### PROBLEM STATEMENT
When you reproduce the listing below, keep every entry exactly as written.

### DATASET EXTRACT
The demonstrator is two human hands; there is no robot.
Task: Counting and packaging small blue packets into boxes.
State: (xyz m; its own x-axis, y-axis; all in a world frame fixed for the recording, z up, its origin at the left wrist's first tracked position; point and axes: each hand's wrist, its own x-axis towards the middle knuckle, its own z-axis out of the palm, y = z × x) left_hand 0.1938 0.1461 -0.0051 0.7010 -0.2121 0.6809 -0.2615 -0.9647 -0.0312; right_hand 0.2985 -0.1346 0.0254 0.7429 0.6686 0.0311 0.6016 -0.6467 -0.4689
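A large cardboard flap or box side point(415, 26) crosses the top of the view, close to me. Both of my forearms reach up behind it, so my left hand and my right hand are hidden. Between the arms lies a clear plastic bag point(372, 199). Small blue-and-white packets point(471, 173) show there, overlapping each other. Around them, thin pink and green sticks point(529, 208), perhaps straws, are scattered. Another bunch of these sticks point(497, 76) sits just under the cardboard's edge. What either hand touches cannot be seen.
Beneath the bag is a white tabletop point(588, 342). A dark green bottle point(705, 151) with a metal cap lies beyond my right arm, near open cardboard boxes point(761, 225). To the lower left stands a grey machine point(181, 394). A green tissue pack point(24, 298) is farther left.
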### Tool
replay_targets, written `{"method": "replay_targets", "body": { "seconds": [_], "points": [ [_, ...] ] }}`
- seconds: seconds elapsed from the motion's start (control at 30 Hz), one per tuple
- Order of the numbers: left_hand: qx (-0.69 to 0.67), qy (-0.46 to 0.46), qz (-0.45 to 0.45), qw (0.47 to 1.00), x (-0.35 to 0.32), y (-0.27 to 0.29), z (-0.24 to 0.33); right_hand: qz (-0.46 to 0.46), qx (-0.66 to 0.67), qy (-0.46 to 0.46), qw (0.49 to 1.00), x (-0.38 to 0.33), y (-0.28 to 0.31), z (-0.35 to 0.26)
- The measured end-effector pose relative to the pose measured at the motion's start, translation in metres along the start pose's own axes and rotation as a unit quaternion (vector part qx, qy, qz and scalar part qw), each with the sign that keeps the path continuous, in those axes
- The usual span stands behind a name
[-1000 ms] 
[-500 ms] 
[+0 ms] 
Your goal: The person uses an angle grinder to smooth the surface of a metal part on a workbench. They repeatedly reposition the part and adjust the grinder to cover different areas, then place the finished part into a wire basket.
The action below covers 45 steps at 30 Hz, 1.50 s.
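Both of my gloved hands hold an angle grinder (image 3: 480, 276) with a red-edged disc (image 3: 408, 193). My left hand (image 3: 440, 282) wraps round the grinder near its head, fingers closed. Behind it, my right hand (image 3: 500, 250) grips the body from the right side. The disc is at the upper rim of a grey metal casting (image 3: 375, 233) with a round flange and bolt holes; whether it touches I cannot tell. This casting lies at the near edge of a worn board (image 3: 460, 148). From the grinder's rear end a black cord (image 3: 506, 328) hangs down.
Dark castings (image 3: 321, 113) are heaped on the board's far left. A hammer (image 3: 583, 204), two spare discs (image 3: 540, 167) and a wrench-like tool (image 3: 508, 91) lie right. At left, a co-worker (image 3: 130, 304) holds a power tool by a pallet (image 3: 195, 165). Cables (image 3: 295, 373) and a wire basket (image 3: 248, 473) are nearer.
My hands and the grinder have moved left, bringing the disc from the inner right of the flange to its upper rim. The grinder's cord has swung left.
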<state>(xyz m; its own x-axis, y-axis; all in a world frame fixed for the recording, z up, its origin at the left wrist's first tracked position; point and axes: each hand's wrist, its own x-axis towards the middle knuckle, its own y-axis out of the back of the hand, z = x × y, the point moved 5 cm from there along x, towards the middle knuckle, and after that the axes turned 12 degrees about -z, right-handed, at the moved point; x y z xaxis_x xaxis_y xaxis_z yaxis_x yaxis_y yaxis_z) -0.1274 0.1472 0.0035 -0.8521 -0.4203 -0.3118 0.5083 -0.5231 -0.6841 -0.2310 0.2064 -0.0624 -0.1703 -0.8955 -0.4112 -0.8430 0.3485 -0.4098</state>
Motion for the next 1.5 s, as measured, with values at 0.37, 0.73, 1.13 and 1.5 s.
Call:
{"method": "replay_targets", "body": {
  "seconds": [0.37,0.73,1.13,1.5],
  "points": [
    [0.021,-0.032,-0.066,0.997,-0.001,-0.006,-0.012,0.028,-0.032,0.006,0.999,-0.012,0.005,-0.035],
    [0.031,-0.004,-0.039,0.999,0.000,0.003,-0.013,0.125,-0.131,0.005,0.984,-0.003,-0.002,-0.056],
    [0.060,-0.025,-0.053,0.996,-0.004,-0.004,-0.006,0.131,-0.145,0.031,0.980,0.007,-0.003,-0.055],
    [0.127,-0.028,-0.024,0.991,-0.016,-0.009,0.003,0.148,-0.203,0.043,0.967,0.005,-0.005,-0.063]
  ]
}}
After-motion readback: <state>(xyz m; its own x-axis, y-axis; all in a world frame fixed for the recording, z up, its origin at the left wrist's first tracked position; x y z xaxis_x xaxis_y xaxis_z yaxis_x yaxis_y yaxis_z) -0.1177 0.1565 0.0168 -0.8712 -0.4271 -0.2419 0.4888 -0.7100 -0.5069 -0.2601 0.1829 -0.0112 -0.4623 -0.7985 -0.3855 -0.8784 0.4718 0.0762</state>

### PROBLEM SOLUTION
The demonstrator is two human hands; there is no robot.
Task: Counting and packaging small blue packets into boxes.
State: (xyz m; its own x-axis, y-axis; all in a world frame fixed for the recording, z up, its origin at the left wrist's first tracked position; point and axes: each hand's wrist, its own x-axis towards the middle knuckle, its own z-axis out of the palm, y = z × x) left_hand 0.1938 0.1461 -0.0051 0.7010 -0.2121 0.6809 -0.2615 -0.9647 -0.0312; right_hand 0.2985 -0.1346 0.0254 0.7429 0.6686 0.0311 0.6016 -0.6467 -0.4689
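A large cardboard flap or box side point(415, 26) crosses the top of the view, close to me. Both of my forearms reach up behind it, so my left hand and my right hand are hidden. Between the arms lies a clear plastic bag point(372, 199). Small blue-and-white packets point(471, 173) show there, overlapping each other. Around them, thin pink and green sticks point(529, 208), perhaps straws, are scattered. Another bunch of these sticks point(497, 76) sits just under the cardboard's edge. What either hand touches cannot be seen.
Beneath the bag is a white tabletop point(588, 342). A dark green bottle point(705, 151) with a metal cap lies beyond my right arm, near open cardboard boxes point(761, 225). To the lower left stands a grey machine point(181, 394). A green tissue pack point(24, 298) is farther left.
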### Tool
replay_targets, written `{"method": "replay_targets", "body": { "seconds": [_], "points": [ [_, ...] ] }}`
- seconds: seconds elapsed from the motion's start (control at 30 Hz), one per tuple
- Order of the numbers: left_hand: qx (-0.69 to 0.67), qy (-0.46 to 0.46), qz (-0.45 to 0.45), qw (0.47 to 1.00), x (-0.35 to 0.32), y (-0.27 to 0.29), z (-0.24 to 0.33); right_hand: qz (-0.46 to 0.46), qx (-0.66 to 0.67), qy (-0.46 to 0.46), qw (0.49 to 1.00), x (-0.38 to 0.33), y (-0.28 to 0.31), z (-0.35 to 0.26)
- The measured end-effector pose relative to the pose measured at the motion's start, translation in metres along the start pose's own axes and rotation as a unit quaternion (vector part qx, qy, qz and scalar part qw), each with the sign that keeps the path continuous, in those axes
- The usual span stands behind a name
[-1000 ms] 
[-500 ms] 
[+0 ms] 
Your goal: The person uses an angle grinder to smooth the surface of a metal part on a workbench. They repeatedly reposition the part and adjust the grinder to cover different areas, then place the finished part into a wire basket.
The action below covers 45 steps at 30 Hz, 1.50 s.
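Both of my gloved hands hold an angle grinder (image 3: 480, 276) with a red-edged disc (image 3: 408, 193). My left hand (image 3: 440, 282) wraps round the grinder near its head, fingers closed. Behind it, my right hand (image 3: 500, 250) grips the body from the right side. The disc is at the upper rim of a grey metal casting (image 3: 375, 233) with a round flange and bolt holes; whether it touches I cannot tell. This casting lies at the near edge of a worn board (image 3: 460, 148). From the grinder's rear end a black cord (image 3: 506, 328) hangs down.
Dark castings (image 3: 321, 113) are heaped on the board's far left. A hammer (image 3: 583, 204), two spare discs (image 3: 540, 167) and a wrench-like tool (image 3: 508, 91) lie right. At left, a co-worker (image 3: 130, 304) holds a power tool by a pallet (image 3: 195, 165). Cables (image 3: 295, 373) and a wire basket (image 3: 248, 473) are nearer.
My hands and the grinder have moved left, bringing the disc from the inner right of the flange to its upper rim. The grinder's cord has swung left.
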<state>(xyz m; its own x-axis, y-axis; all in a world frame fixed for the recording, z up, its origin at the left wrist's first tracked position; point and axes: each hand's wrist, its own x-axis towards the middle knuckle, its own y-axis out of the back of the hand, z = x × y, the point moved 5 cm from there along x, towards the middle knuckle, and after that the axes turned 12 degrees about -z, right-handed, at the moved point; x y z xaxis_x xaxis_y xaxis_z yaxis_x yaxis_y yaxis_z) -0.1274 0.1472 0.0035 -0.8521 -0.4203 -0.3118 0.5083 -0.5231 -0.6841 -0.2310 0.2064 -0.0624 -0.1703 -0.8955 -0.4112 -0.8430 0.3485 -0.4098</state>
Motion for the next 1.5 s, as measured, with values at 0.37, 0.73, 1.13 and 1.5 s.
Call:
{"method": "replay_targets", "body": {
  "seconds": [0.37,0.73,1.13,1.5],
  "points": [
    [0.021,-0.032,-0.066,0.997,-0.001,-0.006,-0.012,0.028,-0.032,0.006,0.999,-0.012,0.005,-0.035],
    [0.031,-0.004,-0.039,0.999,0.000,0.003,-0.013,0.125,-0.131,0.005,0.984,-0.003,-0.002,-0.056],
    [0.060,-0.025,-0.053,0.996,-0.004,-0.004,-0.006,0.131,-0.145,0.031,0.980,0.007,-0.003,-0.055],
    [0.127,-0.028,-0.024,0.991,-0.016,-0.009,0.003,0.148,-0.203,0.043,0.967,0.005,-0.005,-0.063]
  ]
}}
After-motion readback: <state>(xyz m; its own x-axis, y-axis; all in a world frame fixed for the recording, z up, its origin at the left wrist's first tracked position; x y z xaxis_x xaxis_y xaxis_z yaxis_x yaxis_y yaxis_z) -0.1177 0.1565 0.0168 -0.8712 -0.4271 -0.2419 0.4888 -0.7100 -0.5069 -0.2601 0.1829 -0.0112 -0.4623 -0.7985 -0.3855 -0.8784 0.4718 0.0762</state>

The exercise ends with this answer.